YOUR TASK: Retype, exactly as they stand, the lines from the start of the data to the line that contains "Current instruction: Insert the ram", both ends included. Leave the pictures out.

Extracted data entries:
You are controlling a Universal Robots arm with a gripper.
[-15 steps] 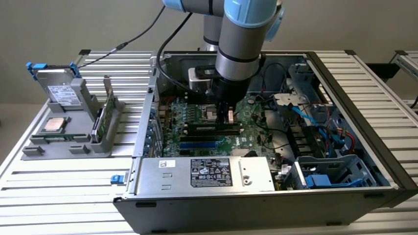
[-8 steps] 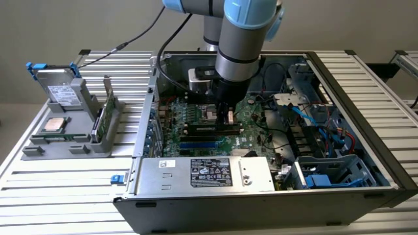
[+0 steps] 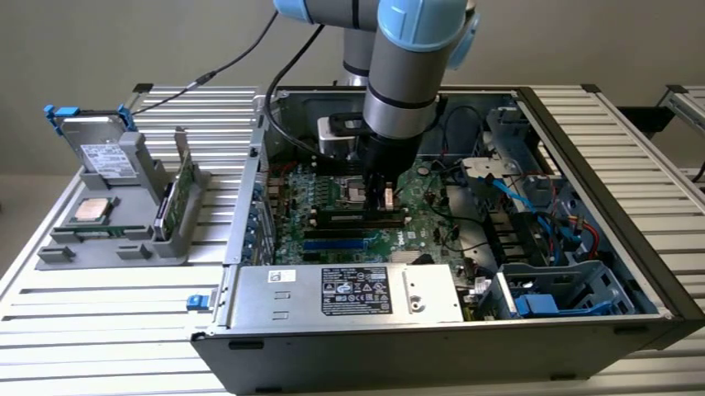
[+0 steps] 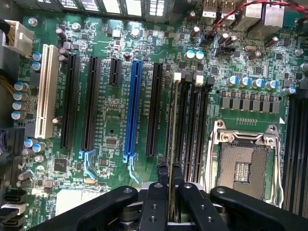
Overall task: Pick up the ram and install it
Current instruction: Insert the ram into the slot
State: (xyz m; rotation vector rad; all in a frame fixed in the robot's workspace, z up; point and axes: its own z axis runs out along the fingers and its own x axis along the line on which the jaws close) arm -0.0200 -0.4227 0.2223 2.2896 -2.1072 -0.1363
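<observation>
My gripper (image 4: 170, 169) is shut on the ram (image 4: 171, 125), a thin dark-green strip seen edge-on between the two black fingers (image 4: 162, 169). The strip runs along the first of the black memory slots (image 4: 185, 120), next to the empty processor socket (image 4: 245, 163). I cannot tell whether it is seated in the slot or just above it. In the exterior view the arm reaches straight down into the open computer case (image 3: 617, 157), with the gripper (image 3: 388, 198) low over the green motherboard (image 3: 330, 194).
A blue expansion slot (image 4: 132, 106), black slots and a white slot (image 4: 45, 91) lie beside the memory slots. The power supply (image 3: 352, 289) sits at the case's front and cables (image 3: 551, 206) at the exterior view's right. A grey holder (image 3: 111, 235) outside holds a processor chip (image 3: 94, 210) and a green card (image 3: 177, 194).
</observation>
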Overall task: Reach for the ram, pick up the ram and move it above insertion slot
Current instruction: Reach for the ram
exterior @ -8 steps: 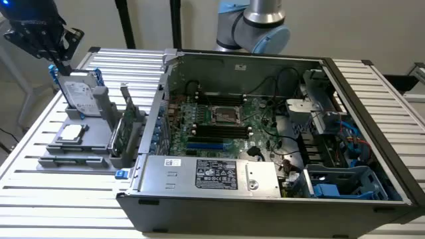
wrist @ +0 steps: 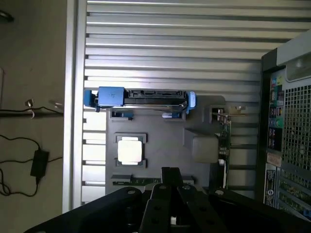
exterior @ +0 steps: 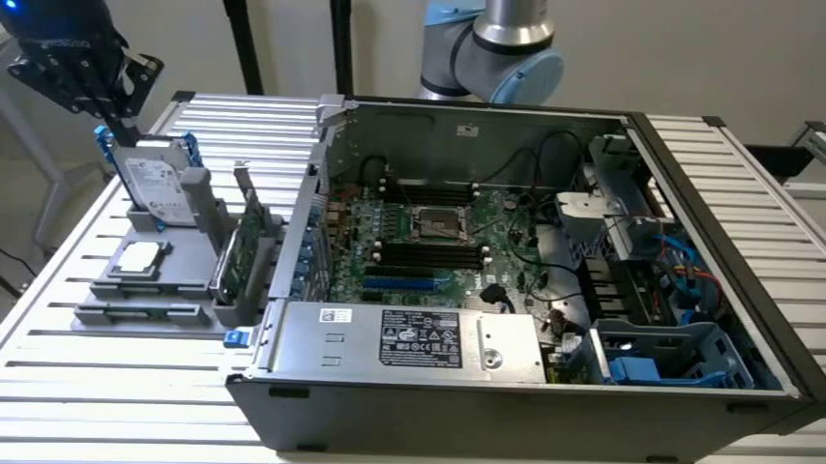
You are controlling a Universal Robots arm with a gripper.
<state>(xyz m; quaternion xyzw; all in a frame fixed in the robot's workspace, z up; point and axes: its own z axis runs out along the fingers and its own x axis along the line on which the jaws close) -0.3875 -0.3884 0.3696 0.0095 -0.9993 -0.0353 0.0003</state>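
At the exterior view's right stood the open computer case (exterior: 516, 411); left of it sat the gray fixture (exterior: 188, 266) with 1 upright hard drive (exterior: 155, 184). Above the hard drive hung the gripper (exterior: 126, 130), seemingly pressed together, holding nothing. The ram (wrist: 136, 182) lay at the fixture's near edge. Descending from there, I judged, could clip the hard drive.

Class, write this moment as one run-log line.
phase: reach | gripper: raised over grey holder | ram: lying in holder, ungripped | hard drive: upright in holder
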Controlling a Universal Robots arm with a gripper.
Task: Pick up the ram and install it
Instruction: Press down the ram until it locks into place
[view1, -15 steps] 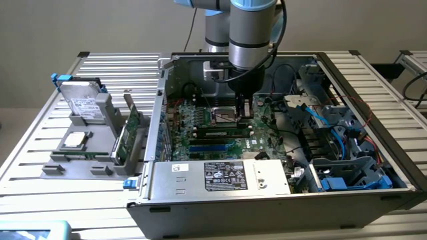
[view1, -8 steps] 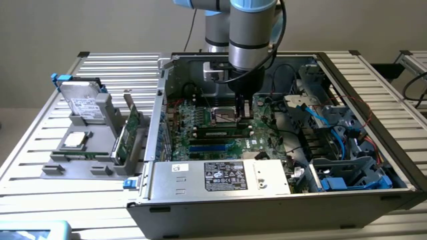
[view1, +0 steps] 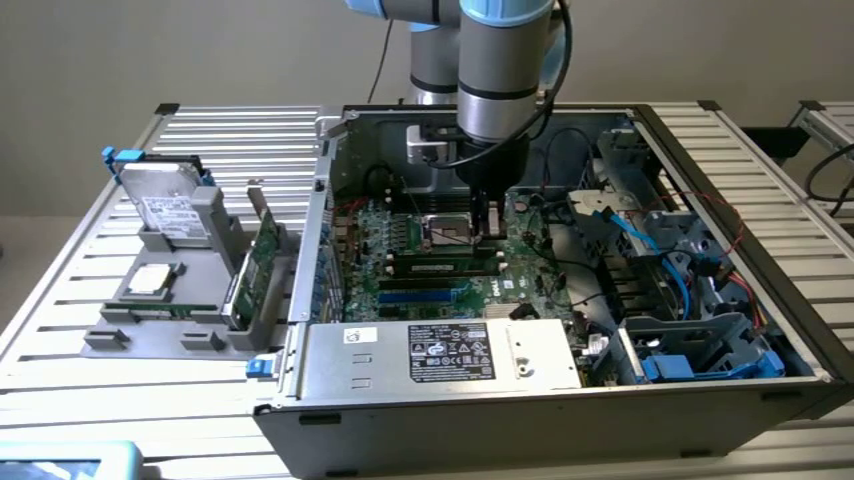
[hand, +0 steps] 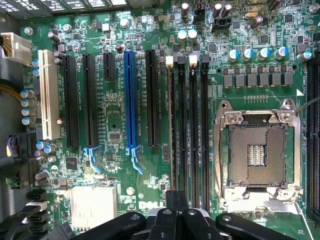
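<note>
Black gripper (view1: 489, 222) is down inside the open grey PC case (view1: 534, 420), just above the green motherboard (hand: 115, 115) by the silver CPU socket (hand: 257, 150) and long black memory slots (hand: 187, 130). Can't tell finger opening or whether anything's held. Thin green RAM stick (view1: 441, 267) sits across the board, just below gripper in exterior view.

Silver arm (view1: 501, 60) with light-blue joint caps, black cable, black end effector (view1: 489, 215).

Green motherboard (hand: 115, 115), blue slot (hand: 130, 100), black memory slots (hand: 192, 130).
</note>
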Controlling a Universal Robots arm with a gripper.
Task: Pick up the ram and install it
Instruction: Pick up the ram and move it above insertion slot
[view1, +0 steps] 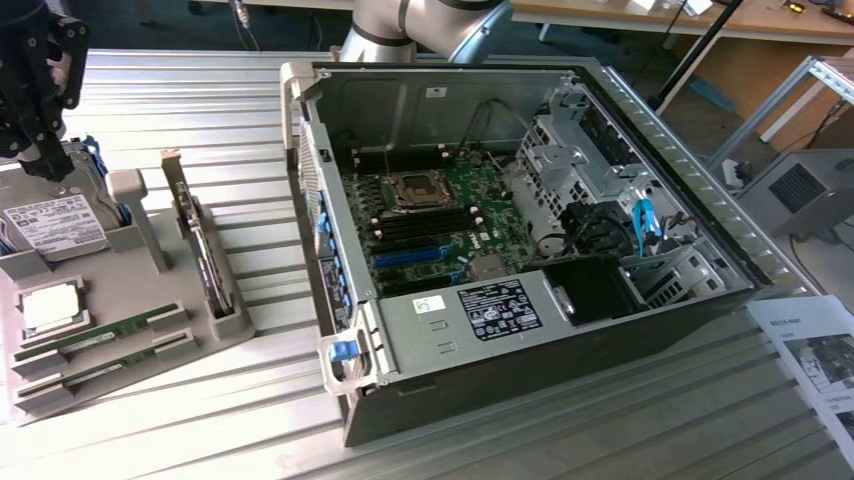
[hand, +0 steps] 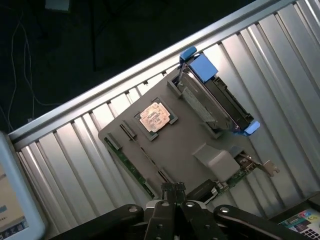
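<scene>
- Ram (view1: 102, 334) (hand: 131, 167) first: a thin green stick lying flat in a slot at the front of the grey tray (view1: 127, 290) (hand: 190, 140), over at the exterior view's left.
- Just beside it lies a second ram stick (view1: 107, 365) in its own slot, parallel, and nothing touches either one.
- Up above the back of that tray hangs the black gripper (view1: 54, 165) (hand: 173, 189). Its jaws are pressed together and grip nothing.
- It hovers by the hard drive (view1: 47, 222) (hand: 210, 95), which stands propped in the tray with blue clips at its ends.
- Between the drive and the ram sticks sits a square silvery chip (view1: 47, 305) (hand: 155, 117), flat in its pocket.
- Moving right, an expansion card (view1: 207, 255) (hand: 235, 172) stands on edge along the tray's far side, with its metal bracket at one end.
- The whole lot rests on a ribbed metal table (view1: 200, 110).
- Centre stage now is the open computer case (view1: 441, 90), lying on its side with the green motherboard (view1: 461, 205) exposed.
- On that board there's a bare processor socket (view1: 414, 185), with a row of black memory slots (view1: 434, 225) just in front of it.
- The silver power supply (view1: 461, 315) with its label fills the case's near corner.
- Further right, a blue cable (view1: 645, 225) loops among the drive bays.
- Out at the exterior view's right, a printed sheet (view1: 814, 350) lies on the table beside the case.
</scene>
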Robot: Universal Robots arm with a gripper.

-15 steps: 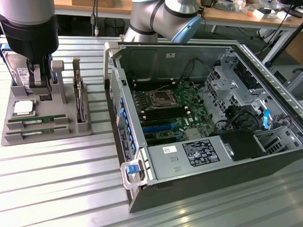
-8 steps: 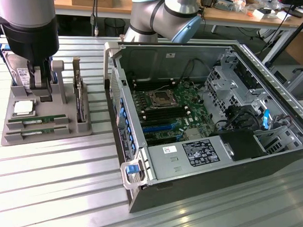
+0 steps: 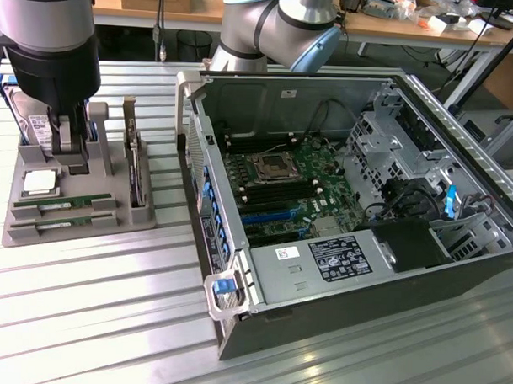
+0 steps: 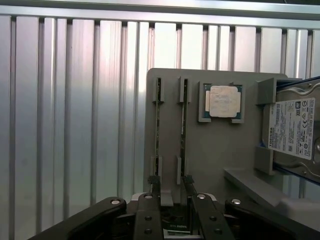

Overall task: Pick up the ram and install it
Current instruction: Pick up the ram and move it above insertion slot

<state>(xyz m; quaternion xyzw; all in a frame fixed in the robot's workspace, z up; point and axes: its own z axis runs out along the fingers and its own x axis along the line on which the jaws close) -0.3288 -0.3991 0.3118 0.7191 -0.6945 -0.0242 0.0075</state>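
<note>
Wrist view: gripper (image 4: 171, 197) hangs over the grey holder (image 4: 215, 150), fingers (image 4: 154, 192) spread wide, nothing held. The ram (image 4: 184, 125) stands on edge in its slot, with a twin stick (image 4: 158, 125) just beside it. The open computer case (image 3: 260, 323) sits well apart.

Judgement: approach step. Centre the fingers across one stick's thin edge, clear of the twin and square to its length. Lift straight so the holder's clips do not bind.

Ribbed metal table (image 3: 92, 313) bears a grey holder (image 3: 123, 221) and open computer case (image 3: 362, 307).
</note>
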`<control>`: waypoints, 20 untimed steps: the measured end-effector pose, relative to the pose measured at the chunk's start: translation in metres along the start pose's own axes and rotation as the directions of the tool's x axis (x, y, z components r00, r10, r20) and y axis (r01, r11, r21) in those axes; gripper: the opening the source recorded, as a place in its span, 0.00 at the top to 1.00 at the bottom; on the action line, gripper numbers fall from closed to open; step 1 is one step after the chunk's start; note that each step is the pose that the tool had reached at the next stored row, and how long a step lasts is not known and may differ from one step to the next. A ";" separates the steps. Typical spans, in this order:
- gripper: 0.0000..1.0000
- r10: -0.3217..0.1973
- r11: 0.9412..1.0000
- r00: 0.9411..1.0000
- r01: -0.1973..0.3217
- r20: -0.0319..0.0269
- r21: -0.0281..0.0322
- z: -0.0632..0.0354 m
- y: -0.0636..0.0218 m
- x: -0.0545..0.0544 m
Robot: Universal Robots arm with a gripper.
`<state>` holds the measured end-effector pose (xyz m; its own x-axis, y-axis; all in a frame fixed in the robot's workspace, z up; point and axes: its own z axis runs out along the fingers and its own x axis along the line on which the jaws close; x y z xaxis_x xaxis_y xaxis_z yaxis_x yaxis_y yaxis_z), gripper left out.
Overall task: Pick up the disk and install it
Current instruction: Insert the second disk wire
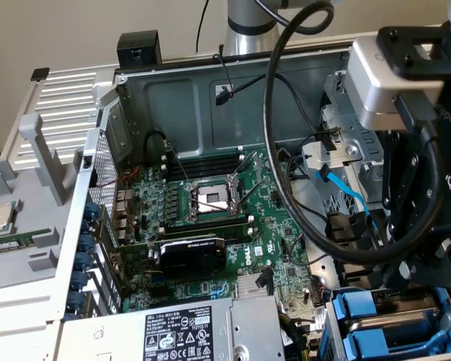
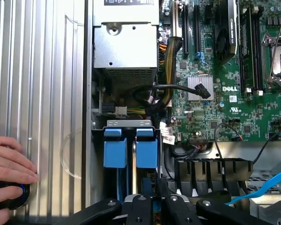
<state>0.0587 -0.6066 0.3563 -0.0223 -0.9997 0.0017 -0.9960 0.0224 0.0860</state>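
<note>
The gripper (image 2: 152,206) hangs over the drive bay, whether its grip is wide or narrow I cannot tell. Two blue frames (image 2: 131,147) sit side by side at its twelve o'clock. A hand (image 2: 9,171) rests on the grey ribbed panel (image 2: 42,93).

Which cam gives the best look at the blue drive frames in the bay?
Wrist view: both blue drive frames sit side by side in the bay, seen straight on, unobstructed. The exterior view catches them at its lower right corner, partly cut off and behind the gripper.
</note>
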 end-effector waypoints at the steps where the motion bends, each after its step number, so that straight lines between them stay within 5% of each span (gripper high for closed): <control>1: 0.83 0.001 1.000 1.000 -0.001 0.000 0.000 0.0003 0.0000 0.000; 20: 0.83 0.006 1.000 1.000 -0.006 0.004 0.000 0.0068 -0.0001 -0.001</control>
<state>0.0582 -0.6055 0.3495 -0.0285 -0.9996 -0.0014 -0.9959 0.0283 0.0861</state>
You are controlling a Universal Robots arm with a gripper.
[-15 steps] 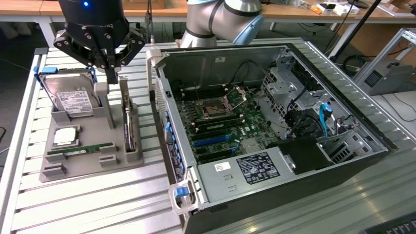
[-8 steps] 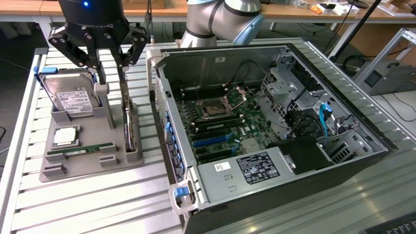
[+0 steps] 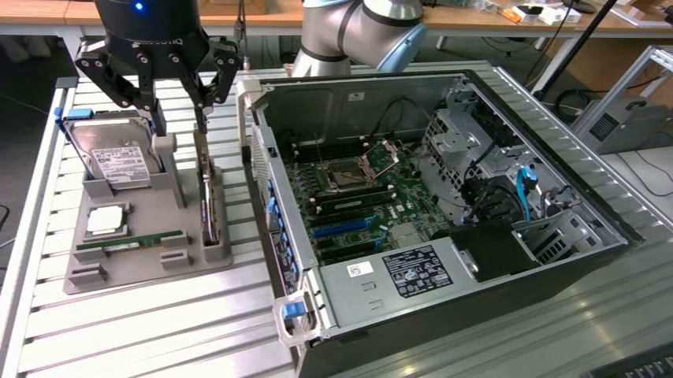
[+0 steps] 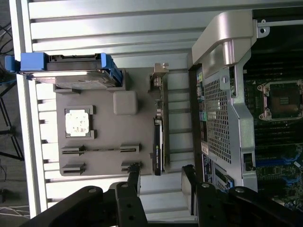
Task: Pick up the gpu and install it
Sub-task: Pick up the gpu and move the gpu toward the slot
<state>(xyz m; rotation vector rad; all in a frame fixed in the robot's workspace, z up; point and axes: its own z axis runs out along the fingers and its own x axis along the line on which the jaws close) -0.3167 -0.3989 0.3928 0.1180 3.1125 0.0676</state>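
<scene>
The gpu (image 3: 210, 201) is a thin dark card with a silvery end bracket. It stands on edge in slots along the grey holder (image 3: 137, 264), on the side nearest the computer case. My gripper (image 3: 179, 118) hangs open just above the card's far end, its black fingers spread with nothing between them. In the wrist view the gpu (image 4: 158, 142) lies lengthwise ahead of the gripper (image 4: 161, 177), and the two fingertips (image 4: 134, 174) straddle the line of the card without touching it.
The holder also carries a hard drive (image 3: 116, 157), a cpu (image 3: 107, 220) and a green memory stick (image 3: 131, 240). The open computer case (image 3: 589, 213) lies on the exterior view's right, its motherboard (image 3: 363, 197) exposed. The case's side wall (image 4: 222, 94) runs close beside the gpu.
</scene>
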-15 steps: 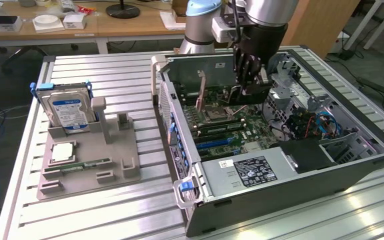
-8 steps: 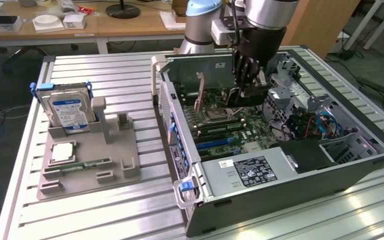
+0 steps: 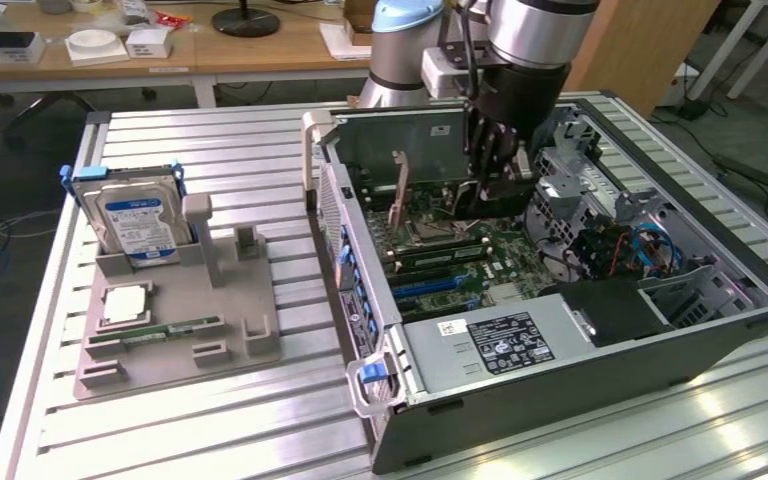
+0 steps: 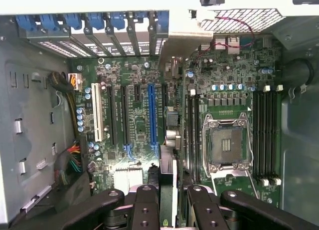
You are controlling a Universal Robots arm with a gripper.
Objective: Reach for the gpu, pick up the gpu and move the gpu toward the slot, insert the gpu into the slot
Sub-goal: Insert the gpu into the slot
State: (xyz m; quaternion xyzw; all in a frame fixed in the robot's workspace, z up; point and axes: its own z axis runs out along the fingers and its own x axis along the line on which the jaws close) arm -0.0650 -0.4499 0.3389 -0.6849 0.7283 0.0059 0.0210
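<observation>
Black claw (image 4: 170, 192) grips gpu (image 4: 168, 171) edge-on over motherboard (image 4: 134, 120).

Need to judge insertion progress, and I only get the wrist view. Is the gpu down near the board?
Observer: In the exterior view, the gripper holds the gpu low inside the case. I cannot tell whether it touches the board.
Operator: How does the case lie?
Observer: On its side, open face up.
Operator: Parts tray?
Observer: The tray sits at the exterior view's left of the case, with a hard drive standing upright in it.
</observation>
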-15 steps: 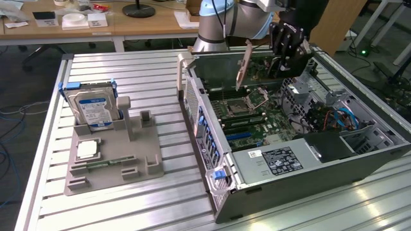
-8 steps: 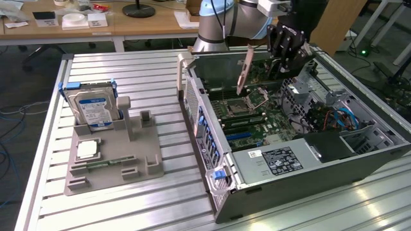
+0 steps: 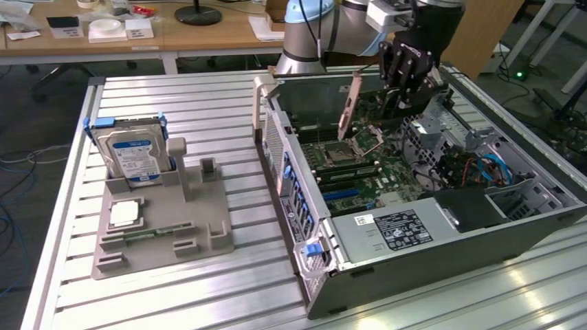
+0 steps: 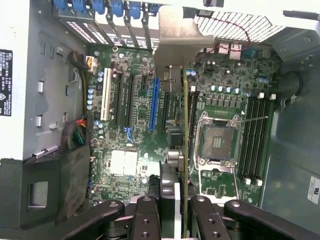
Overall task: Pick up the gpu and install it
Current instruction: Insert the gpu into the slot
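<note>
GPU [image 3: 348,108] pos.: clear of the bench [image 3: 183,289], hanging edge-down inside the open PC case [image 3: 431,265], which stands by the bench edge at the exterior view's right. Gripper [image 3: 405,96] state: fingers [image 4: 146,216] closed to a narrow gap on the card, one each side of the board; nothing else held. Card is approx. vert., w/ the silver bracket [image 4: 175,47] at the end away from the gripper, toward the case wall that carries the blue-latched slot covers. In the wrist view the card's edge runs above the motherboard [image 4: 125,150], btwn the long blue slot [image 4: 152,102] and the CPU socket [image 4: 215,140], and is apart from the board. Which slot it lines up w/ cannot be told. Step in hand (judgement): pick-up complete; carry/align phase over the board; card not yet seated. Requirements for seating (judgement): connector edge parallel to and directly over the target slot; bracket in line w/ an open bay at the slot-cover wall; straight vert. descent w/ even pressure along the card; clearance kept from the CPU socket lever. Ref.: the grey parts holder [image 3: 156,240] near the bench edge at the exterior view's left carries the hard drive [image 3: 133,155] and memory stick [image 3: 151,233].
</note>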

REPLY TO THE EXERCISE:
You are controlling a Universal Robots arm with a gripper.
[-15 steps] 
[-8 steps] 
[+0 steps] 
[+0 steps] 
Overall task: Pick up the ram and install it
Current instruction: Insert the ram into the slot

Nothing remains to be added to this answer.